» **ACTIVITY**
Filter the listing for lines containing "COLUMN".

» **SOURCE DATA**

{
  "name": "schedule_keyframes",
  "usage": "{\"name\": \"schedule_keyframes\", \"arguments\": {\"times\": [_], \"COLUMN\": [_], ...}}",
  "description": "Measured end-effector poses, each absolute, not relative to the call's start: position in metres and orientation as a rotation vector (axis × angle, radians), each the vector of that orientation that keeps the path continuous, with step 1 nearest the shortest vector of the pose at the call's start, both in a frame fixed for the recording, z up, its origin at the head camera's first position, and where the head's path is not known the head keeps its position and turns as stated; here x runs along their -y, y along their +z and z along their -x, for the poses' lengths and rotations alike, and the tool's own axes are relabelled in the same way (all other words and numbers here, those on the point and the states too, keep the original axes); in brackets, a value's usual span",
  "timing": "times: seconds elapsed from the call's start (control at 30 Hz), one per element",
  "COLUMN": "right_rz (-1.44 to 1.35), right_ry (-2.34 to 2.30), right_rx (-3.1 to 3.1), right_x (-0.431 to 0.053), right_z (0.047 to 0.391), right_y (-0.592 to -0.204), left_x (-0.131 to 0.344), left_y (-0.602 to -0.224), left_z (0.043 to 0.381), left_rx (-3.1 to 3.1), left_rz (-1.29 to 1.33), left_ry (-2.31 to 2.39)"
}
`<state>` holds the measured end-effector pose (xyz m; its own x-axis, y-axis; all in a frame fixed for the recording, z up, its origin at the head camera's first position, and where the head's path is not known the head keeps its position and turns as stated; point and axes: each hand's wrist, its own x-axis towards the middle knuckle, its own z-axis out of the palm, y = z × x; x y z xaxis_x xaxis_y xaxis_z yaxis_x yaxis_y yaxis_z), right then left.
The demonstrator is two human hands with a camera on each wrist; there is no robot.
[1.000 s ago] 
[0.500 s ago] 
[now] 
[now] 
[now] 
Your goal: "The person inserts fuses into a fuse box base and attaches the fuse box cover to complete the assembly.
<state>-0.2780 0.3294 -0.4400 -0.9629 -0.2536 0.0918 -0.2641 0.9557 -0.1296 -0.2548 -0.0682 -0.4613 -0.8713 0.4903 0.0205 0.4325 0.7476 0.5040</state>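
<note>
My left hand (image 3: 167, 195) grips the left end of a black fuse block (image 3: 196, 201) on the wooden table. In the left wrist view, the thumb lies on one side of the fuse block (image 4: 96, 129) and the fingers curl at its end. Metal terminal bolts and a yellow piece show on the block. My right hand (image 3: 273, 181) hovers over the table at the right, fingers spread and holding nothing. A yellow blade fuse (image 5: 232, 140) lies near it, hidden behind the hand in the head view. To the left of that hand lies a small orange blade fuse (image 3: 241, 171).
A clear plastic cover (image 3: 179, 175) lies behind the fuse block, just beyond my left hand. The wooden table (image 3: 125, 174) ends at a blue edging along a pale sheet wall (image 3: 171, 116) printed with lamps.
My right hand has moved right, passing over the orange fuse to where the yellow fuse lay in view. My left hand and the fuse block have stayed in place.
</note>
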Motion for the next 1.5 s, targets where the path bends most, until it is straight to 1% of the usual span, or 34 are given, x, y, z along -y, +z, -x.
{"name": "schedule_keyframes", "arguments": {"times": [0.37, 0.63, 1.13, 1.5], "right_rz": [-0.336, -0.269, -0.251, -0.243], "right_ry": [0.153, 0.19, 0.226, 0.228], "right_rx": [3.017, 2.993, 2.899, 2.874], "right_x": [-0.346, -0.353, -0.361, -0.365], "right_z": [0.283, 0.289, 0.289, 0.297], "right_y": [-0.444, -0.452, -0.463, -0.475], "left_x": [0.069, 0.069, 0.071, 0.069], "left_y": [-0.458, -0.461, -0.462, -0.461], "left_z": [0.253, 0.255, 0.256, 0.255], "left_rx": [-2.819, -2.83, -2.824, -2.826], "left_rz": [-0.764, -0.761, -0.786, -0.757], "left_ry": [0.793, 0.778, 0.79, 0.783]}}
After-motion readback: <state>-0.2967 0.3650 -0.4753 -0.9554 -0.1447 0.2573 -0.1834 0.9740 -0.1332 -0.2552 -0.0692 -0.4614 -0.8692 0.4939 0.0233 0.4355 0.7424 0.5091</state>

» **ANSWER AREA**
  "usage": "{\"name\": \"schedule_keyframes\", \"arguments\": {\"times\": [_], \"COLUMN\": [_], ...}}",
  "COLUMN": "right_rz (-1.44 to 1.35), right_ry (-2.34 to 2.30), right_rx (-3.1 to 3.1), right_x (-0.431 to 0.053), right_z (0.047 to 0.391), right_y (-0.592 to -0.204), left_x (-0.131 to 0.344), left_y (-0.602 to -0.224), left_z (0.043 to 0.381), left_rx (-3.1 to 3.1), left_rz (-1.29 to 1.33), left_ry (-2.31 to 2.39)"

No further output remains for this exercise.